[Task description]: For this listing, report how many lines contain the string "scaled", using only a number.

BEGIN

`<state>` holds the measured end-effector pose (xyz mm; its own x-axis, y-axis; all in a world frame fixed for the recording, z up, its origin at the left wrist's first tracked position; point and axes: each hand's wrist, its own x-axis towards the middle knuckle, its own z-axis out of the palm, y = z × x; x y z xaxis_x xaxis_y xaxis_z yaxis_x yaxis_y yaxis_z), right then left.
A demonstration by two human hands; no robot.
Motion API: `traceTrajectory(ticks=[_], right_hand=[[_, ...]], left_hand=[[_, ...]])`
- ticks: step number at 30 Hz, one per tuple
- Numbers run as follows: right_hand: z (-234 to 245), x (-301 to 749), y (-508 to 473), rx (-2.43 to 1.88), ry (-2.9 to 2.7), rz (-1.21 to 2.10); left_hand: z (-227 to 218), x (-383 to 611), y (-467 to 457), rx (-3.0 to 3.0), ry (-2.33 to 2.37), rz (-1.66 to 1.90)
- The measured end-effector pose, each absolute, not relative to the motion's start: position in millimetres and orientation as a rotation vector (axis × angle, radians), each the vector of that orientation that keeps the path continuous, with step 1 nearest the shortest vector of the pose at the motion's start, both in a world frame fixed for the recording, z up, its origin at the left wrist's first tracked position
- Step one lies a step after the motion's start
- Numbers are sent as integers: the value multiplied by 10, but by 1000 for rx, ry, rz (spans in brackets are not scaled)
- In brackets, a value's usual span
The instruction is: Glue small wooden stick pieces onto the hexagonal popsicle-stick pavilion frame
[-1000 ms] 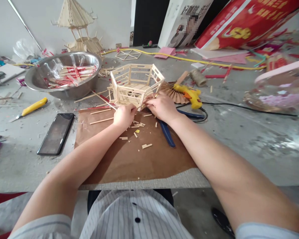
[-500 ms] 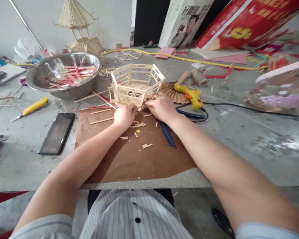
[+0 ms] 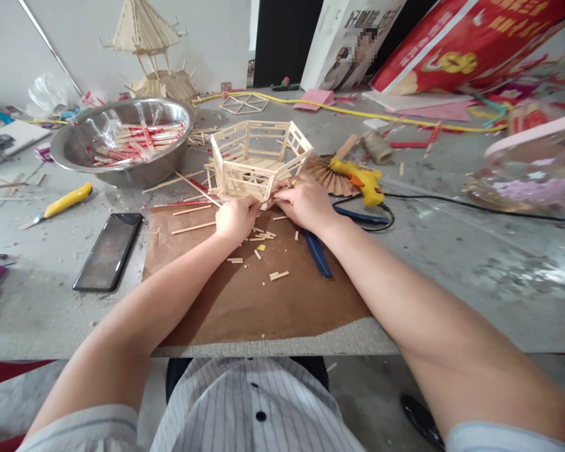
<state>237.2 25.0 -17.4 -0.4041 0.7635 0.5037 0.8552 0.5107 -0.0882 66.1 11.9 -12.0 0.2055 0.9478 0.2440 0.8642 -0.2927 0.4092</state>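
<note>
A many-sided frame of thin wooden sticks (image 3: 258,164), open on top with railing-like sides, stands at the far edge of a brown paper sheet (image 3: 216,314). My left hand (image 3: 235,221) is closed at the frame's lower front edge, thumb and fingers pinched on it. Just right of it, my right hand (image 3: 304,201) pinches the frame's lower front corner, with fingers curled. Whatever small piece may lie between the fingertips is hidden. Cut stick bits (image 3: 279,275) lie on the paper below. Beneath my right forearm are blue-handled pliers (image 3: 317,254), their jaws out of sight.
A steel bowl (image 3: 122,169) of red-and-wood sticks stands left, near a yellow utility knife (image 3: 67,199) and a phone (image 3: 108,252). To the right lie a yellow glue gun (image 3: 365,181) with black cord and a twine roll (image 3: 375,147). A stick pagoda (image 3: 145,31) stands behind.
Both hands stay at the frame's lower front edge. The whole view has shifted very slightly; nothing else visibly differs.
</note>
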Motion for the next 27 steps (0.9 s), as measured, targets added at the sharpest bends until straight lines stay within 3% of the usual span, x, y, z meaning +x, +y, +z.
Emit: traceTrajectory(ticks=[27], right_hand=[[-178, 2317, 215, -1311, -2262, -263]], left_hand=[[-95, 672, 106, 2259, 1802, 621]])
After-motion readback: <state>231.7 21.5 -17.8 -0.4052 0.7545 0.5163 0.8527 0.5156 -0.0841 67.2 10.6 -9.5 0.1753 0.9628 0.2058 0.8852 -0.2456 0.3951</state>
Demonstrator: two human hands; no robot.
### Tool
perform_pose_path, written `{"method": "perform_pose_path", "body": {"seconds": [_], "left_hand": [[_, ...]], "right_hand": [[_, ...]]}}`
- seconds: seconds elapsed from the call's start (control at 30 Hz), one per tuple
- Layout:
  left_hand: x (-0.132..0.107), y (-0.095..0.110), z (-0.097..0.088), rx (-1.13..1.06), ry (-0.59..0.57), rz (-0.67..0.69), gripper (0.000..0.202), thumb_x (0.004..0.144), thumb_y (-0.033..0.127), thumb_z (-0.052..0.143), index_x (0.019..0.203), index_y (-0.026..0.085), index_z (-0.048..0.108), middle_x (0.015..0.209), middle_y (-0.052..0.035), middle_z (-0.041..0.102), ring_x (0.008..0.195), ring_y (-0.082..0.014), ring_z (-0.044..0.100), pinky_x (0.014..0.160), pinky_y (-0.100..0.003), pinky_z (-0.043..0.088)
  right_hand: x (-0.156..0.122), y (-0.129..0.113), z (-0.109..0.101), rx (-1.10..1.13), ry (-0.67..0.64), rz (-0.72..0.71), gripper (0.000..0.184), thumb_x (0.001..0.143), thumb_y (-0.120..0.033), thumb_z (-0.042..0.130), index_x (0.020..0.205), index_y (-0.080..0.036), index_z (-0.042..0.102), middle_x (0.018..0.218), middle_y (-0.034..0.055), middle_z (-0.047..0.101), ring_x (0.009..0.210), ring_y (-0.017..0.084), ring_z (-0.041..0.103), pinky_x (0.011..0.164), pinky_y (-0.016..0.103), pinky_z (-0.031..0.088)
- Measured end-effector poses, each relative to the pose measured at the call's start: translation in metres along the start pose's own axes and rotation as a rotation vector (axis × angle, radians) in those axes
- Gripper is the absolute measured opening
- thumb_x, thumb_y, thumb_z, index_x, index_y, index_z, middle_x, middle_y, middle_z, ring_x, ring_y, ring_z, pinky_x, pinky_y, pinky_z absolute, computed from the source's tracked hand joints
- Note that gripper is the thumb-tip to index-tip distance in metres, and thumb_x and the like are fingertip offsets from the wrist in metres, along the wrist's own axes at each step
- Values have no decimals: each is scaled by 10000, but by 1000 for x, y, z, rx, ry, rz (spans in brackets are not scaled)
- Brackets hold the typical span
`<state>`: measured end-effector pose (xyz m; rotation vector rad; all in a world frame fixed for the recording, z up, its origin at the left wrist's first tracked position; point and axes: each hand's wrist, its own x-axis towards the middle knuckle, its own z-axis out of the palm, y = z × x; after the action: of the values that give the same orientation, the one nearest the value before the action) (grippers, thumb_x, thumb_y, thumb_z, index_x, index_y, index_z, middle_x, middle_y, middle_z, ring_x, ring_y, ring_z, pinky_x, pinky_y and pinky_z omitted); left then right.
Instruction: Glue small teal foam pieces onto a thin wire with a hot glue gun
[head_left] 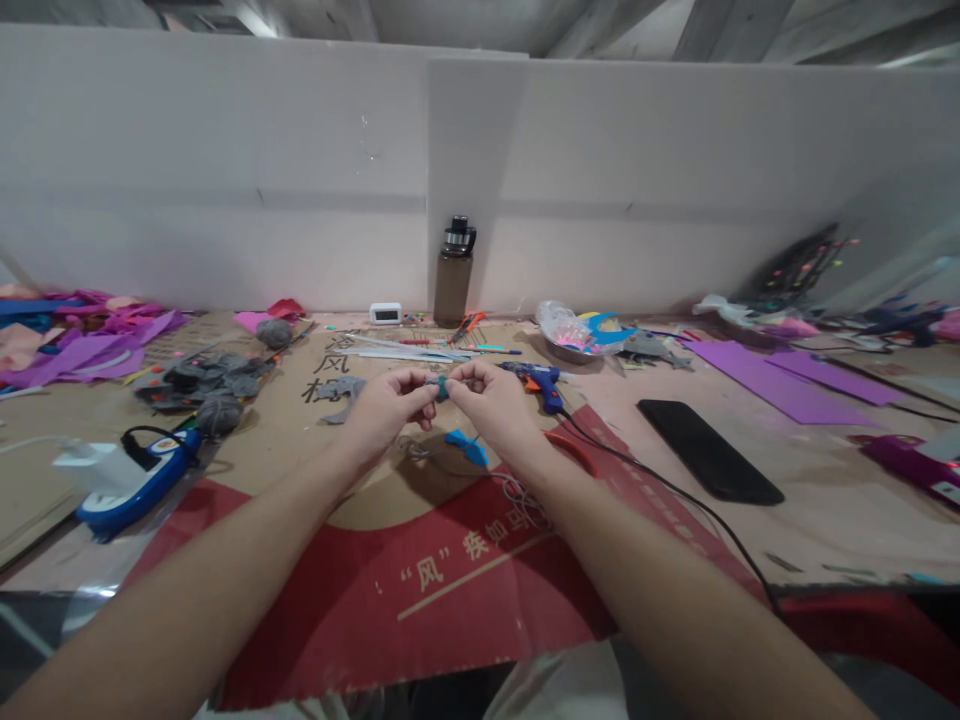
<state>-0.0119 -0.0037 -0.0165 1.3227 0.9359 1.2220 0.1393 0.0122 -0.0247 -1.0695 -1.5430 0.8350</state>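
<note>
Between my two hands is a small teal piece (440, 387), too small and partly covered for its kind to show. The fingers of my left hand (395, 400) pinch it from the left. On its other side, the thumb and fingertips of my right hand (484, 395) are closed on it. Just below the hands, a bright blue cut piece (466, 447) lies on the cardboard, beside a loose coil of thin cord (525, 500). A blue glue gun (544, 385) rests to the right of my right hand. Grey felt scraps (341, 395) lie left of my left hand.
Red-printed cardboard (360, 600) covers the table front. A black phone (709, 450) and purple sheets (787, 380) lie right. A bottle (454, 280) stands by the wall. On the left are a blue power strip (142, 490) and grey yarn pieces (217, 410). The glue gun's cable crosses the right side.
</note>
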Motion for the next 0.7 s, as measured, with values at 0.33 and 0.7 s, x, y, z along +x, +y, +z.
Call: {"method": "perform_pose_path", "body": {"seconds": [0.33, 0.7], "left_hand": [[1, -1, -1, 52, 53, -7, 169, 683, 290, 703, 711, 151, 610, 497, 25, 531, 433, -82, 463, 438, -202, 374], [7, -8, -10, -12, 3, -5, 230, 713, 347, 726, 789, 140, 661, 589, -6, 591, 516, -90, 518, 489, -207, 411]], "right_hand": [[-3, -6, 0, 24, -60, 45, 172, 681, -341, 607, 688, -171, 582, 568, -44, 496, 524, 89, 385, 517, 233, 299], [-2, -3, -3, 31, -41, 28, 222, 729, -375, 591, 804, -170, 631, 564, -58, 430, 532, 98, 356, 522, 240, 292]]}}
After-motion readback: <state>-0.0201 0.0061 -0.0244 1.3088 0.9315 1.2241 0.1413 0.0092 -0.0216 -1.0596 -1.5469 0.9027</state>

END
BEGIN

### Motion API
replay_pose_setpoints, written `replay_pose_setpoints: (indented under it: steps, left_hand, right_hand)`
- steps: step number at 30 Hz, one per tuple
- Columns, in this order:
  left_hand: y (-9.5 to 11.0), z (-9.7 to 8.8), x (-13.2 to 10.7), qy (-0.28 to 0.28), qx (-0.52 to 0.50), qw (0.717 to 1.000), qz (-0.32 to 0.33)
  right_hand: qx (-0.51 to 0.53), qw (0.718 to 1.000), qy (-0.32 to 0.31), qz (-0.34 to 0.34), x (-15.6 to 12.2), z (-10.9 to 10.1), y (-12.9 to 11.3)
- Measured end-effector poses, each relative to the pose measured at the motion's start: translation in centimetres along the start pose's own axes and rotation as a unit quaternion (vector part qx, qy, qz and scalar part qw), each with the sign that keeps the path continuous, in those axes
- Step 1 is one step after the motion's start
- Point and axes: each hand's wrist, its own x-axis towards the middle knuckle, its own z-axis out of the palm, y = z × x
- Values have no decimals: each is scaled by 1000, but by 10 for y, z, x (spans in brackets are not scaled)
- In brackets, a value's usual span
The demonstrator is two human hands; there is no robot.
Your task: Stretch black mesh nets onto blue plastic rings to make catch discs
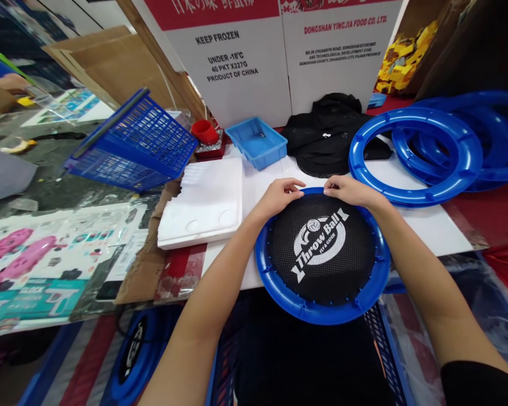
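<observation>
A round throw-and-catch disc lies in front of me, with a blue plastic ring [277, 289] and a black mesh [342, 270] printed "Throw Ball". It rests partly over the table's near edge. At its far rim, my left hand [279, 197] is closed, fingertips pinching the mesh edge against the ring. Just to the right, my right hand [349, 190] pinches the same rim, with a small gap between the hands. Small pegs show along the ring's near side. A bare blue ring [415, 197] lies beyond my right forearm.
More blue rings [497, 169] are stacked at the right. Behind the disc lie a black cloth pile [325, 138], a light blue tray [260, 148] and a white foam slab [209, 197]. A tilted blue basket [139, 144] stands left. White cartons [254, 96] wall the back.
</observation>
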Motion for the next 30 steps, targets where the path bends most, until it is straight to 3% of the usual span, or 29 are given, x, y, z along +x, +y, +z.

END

[Task result]: 3